The following part is to process a real input stream and create a stream of Model Input Stream Tuples (MST objects) that are written to a CSV

## Notes
- Right now focusing on linear road, using only an excerpt of tuples, and considering only position reports (tuples with type=0). The file has been created with
  - `head -n 100000 input.txt | grep -e "^0," > ../../../aggregate_modeling/data/input_stream_lr.csv`

In [111]:
input_file = '../data/input_stream_lr.csv' 
mst_input_stream = '../data/MST_input_stream_lr.csv'
mst_output_stream = '../data/MST_output_stream_lr.csv'
mee_events = '../data/MEE_events_lr.csv'
adjusted_mee_events_file = '../data/adjusted_MEE_events_lr.csv'
input_event_mapping =  '../data/input_event_lr.csv'
input_output_mapping =  '../data/input_output_lr.csv'
WA = 200
WS = 600

extract_time = lambda line: int(line.split(",")[1])*1000  # Extracts second value as integer time, that's the format for LR tuples, multiplies by 1000 to get ms
extract_key = lambda line: line.split(",")[2].strip()  # Extracts third value as key, the vehicle id

In [112]:
def process_stream(input_file, mst_input_stream, extract_time, extract_key):
    counter = 0
    last_tau = None
    non_decreasing = True

    with open(input_file, 'r') as infile, open(mst_input_stream, 'w', newline='') as outfile:
        writer = csv.writer(outfile)
        writer.writerow(["id", "omega", "tau", "w", "k"])  # CSV header

        for line in infile:
            tau = extract_time(line)  # Extract event time
            k = extract_key(line)  # Extract key

            # Check if tau decreased
            if last_tau is not None and tau < last_tau:
                non_decreasing = False

            # If tau increased, insert a watermark tuple before the new tau
            if last_tau is not None and tau > last_tau:
                watermark = MST(counter, last_tau, last_tau, True, None)
                writer.writerow(watermark.to_list())
                counter += 1

            # Create regular tuple
            mst = MST(counter, tau, tau, False, k)
            writer.writerow(mst.to_list())
            counter += 1

            last_tau = tau

        # At the end, a final watermark that flushes everything
        watermark = MST(counter, last_tau, sys.maxsize, True, None)
        writer.writerow(watermark.to_list())
        
    return non_decreasing

In [113]:
non_decreasing = process_stream(input_file, mst_input_stream, extract_time, extract_key)

if non_decreasing:
    print('Tuples had non-decreasing event times, so mst_input_stream_lr.csv can be used as is')
else:
    print('Tuples had decreasing event times, so mst_input_stream_lr.csv should be adjusted to have consistent watermarks')

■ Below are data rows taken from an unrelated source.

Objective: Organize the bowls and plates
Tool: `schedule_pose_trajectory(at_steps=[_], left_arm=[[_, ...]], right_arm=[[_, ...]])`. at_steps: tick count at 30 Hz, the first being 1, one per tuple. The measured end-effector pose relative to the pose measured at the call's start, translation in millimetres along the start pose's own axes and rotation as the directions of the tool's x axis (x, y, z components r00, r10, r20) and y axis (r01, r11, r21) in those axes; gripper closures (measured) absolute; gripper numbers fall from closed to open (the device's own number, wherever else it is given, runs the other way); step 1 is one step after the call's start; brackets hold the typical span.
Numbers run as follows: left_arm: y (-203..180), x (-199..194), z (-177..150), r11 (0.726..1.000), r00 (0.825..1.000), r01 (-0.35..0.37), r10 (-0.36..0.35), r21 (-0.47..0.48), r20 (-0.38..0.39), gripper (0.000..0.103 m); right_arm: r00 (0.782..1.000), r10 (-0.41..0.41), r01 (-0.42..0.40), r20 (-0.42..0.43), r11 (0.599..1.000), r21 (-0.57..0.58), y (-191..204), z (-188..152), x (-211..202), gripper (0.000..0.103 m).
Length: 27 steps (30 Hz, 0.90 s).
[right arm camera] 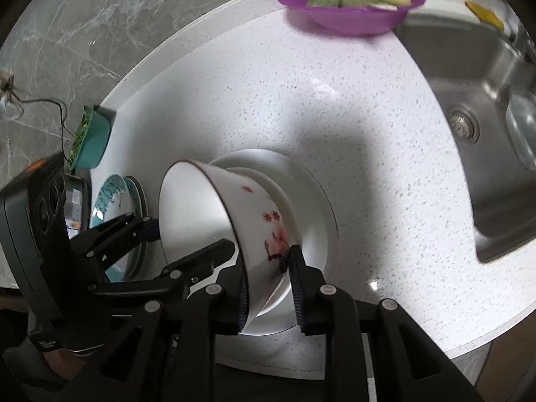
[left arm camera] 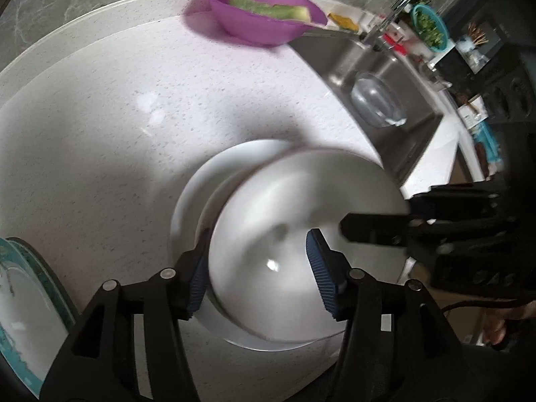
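Note:
A white bowl with red flower marks (right arm camera: 214,214) is held tilted over a white plate (right arm camera: 318,221) on the speckled counter. In the left wrist view the bowl (left arm camera: 294,207) fills the middle, above the plate (left arm camera: 201,181). My left gripper (left arm camera: 256,276) is open, its jaws standing either side of the bowl's near wall. My right gripper (right arm camera: 269,283) is shut on the bowl's rim; it shows in the left wrist view (left arm camera: 375,231) at the bowl's right. My left gripper shows in the right wrist view (right arm camera: 187,241) at the bowl's left.
A purple bowl with green vegetable scraps (left arm camera: 264,13) sits at the counter's back by the steel sink (right arm camera: 485,127). A glass bowl (left arm camera: 378,100) lies in the sink. Teal-patterned plates (right arm camera: 117,201) stand at the left. A teal basket of greens (right arm camera: 90,140) is behind them.

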<state>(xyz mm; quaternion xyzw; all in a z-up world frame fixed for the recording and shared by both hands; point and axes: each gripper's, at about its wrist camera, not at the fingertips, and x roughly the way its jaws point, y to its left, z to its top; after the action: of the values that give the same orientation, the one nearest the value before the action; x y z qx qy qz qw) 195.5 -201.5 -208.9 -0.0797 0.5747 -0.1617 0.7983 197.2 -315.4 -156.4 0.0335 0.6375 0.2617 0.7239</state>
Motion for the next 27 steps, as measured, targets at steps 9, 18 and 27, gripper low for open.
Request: schedule_pose_trajectory(at_steps=[9, 18, 27], left_arm=[[3.8, -12.1, 3.1, 1.000, 0.998, 0.022, -0.021, -0.019, 0.057, 0.043], [35.2, -31.7, 6.3, 0.987, 0.992, 0.024, -0.004, -0.157, 0.128, 0.027], [46.8, -39.5, -2.1, 0.987, 0.994, 0.025, -0.007, -0.160, 0.111, 0.027]], right_arm=[[1.000, 0.006, -0.006, 0.004, 1.000, -0.005, -2.3, 0.5, 1.7, 0.079], [1.000, -0.011, 0.012, 0.026, 0.999, -0.050, 5.7, 4.3, -7.0, 0.071], [0.998, -0.001, 0.004, 0.059, 0.998, -0.055, -0.4, 2.9, -19.3, 0.072]])
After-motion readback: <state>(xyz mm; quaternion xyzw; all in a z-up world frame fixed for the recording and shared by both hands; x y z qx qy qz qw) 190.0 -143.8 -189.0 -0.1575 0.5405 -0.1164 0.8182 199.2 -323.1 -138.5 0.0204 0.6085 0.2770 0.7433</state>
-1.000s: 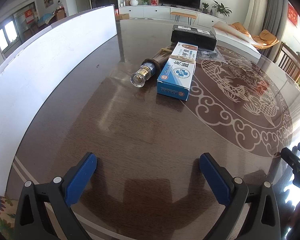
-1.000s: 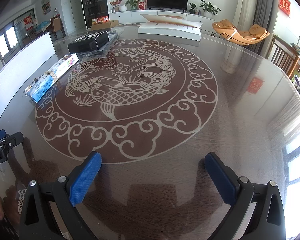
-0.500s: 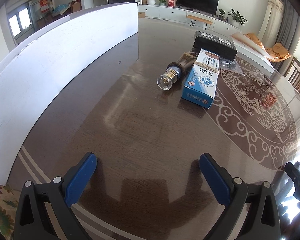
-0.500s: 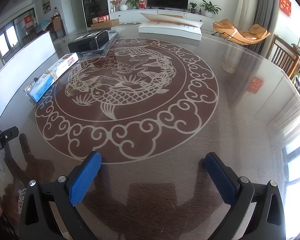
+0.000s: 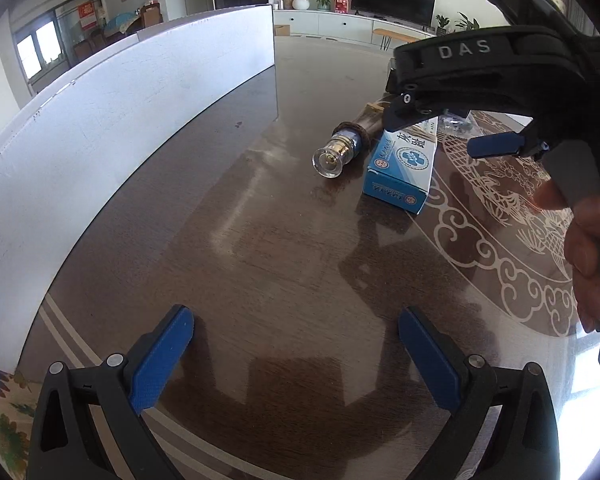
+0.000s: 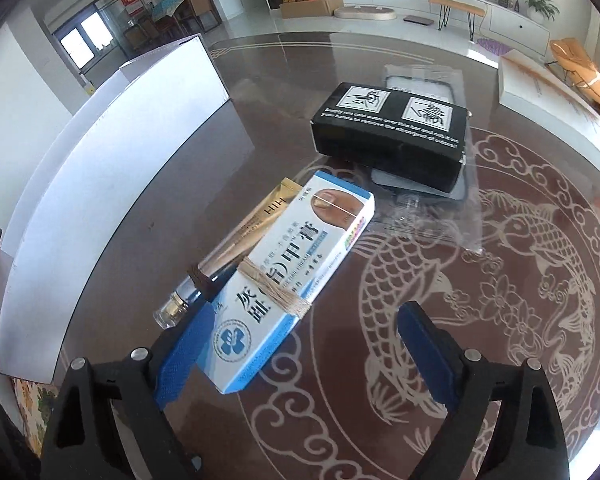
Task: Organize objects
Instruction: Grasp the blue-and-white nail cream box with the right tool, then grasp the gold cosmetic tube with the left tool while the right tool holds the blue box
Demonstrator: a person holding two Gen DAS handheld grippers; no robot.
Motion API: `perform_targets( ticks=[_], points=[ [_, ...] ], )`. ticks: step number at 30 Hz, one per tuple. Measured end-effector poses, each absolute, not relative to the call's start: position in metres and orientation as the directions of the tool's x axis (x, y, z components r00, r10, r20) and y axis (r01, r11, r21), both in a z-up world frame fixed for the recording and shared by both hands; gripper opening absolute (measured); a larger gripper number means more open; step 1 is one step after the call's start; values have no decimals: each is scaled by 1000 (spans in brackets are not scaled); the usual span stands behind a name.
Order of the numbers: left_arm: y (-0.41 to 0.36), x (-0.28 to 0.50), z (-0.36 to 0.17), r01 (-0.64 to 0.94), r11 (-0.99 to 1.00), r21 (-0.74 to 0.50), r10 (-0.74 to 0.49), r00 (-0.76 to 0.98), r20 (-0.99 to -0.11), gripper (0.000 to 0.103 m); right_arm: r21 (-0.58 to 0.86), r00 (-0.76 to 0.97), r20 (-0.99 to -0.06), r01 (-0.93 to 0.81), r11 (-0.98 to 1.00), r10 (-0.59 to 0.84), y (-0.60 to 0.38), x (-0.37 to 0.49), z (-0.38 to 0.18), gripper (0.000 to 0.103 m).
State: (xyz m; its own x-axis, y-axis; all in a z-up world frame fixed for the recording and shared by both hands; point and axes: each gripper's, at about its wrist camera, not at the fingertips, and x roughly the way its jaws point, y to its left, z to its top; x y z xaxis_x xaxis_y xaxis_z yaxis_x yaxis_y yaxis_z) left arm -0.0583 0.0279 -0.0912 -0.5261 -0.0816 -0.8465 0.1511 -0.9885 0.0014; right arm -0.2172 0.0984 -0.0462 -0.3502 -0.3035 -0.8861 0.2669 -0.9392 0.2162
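Since a second ago: right gripper (image 6: pixel 302 354) swung from bare table (image 5: pixel 284 248) to over the blue box (image 6: pixel 288 280), lower centre; jaws closing slightly, wide apart, box between, left pad overlapping its corner, contact unclear. Left gripper (image 5: pixel 296 354) spread wide, empty. Black box (image 6: pixel 392 128) upper centre. Tube (image 6: pixel 236 248) tied beside blue box.

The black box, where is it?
In the right wrist view the black box sits on the table, just beyond the blue and white box, on a clear plastic packet.
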Motion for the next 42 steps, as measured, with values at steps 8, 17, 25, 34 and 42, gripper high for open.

Tuples had non-decreasing event times, so mst_input_stream_lr.csv can be used as is


In [114]:

def process_mst_stream(mst_input_stream, mst_output_stream, mee_events, input_event_mapping, input_output_mapping, WA, WS):
    wins = set()
    pendingMEEs = []
    event_counter = 0
    output_counter = 0
    
    with open(mst_input_stream, 'r') as infile, open(mst_output_stream, 'w', newline='') as out_mst, \
            open(mee_events, 'w', newline='') as out_mee, open(input_event_mapping, 'w', newline='') as out_event_map, \
            open(input_output_mapping, 'w', newline='') as out_output_map:
        
        mst_reader = csv.reader(infile)
        next(mst_reader)  # Skip header
        mst_writer = csv.writer(out_mst)
        mee_writer = csv.writer(out_mee)
        event_map_writer = csv.writer(out_event_map)
        output_map_writer = csv.writer(out_output_map)
        
        mst_writer.writerow(["i", "omega", "tau", "w", "k"])
        mee_writer.writerow(["i", "omega", "tau", "winAction", "k"])
        event_map_writer.writerow(["input_id", "event_id"])
        output_map_writer.writerow(["input_id", "output_id"])
        
        for row in mst_reader:
            i, omega, tau, w, k = int(row[0]), int(row[1]), int(row[2]), row[3] == 'True', row[4] if row[4] != 'None' else None
        
            if not w:  # Regular tuple
                for start_time in get_sliding_window_starts(tau, WA, WS):
                    if (start_time, k) not in wins:
                        wins.add((start_time, k))
                        mee_writer.writerow([event_counter, omega, start_time, WinAction.CREATE.name, k])
                        event_map_writer.writerow([i, event_counter])
                        pendingMEEs.append([None, None, start_time + WS - 1, WinAction.OUTPUT.name, k])
                        event_counter += 1
                    
                    mee_writer.writerow([event_counter, omega, start_time, WinAction.UPDATE.name, k])
                    event_map_writer.writerow([i, event_counter])
                    event_counter += 1
            else:  # Watermark
                while pendingMEEs and pendingMEEs[0][2] <= tau:
                    x = pendingMEEs.pop(0)
                    x[0] = event_counter
                    x[1] = omega
                    mee_writer.writerow(x)
                    event_map_writer.writerow([i, event_counter])
                    
                    mee_writer.writerow([event_counter + 1, omega, x[2], WinAction.DELETE.name, x[4]])
                    event_map_writer.writerow([i, event_counter + 1])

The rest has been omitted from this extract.